Codon-based substitution models are routinely used to measure selective pressures acting on protein-coding genes. To this effect, the nonsynonymous to synonymous rate ratio (dN/dS = ω) is estimated. The proportion of amino-acid sites potentially under positive selection, as indicated by ω > 1, is inferred by fitting a probability distribution where some sites are permitted to have ω > 1. These sites are then inferred by means of an empirical Bayes or by a Bayes empirical Bayes approach that, respectively, ignores or accounts for sampling errors in maximum-likelihood estimates of the distribution used to infer the proportion of sites with ω > 1. Here, we extend a previous full-Bayes approach to include models with high power and low false-positive rates when inferring sites under positive selection.
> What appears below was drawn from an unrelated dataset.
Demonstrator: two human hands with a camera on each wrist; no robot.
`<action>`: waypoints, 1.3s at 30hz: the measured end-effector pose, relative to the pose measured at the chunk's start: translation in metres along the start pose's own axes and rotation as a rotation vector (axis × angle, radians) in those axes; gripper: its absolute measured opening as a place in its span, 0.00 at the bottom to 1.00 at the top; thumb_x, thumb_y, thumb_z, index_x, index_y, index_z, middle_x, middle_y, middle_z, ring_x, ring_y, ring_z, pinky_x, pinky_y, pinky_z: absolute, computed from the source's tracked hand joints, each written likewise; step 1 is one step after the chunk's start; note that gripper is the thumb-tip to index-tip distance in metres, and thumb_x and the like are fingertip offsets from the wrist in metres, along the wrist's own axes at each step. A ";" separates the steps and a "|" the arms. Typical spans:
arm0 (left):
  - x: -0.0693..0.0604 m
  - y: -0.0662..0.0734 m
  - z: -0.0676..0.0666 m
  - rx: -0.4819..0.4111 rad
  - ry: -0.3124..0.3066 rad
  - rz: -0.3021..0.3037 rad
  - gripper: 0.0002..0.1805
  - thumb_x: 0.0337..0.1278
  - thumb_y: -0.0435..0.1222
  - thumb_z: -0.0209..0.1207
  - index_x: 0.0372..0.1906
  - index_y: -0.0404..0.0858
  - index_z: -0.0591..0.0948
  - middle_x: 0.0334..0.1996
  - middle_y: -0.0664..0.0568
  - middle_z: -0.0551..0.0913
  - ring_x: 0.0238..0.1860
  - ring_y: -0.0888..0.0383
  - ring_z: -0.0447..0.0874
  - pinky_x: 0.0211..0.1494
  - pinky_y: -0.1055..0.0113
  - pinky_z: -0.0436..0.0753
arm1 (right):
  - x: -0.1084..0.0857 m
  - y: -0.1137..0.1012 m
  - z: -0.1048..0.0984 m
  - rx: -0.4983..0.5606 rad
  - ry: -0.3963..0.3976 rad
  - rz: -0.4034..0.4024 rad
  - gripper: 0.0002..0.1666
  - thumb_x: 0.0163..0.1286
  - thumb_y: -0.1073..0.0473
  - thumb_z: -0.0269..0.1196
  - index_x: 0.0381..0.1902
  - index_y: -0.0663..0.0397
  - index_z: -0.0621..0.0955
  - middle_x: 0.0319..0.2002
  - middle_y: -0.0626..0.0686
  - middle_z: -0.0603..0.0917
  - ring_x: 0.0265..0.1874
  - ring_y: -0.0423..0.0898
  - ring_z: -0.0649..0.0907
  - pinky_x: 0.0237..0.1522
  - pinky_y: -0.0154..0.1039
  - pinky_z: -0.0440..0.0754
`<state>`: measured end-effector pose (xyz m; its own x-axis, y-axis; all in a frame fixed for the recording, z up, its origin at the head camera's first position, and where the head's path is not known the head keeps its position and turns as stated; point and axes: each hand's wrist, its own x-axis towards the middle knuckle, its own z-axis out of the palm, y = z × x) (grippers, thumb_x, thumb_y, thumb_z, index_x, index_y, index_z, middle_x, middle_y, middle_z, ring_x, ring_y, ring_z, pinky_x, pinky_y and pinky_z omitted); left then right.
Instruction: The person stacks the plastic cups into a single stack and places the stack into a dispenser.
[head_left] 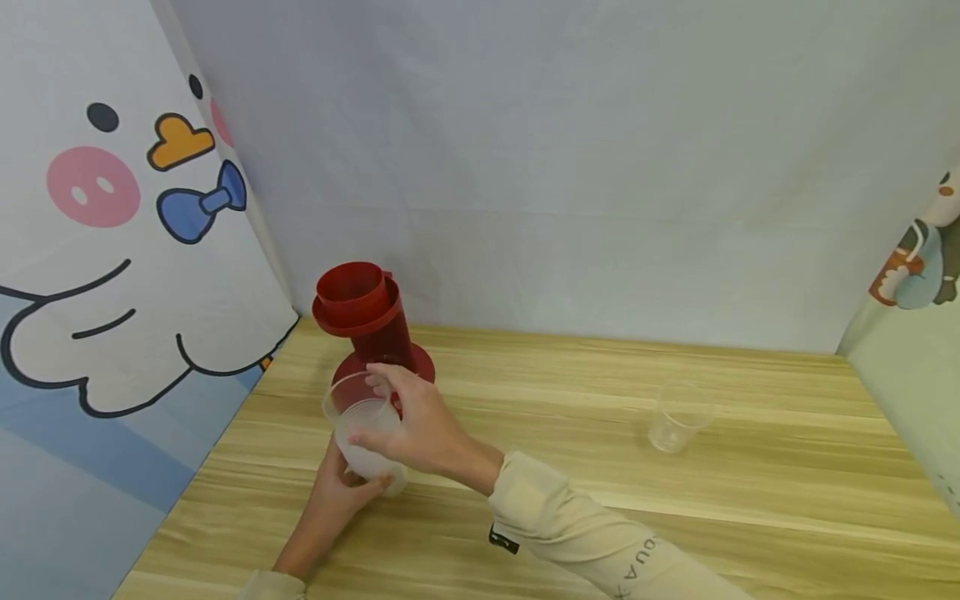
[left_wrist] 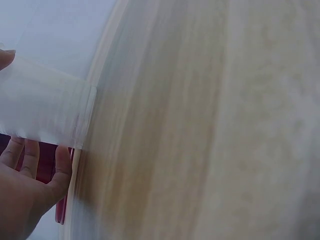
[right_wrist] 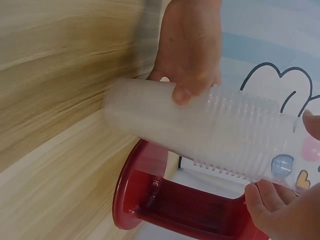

We propose some heuristics to alleviate the computational burden, and show that (i) full Bayes can be superior to empirical Bayes when analyzing a small data set or small simulated data, (ii) full Bayes has only a small advantage over Bayes empirical Bayes with our small test data, and (iii) Bayesian methods appear relatively insensitive to mild misspecifications of the random process generating adaptive evolution in our simulations, but in practice can prove extremely sensitive to model specification. We suggest that the codon model used to detect amino acids under selection should be carefully selected, for instance using Akaike information criterion (AIC).Key words: codon substitution models, empirical Bayes, Bayes empirical Bayes, full Bayes, ROC curves, AIC.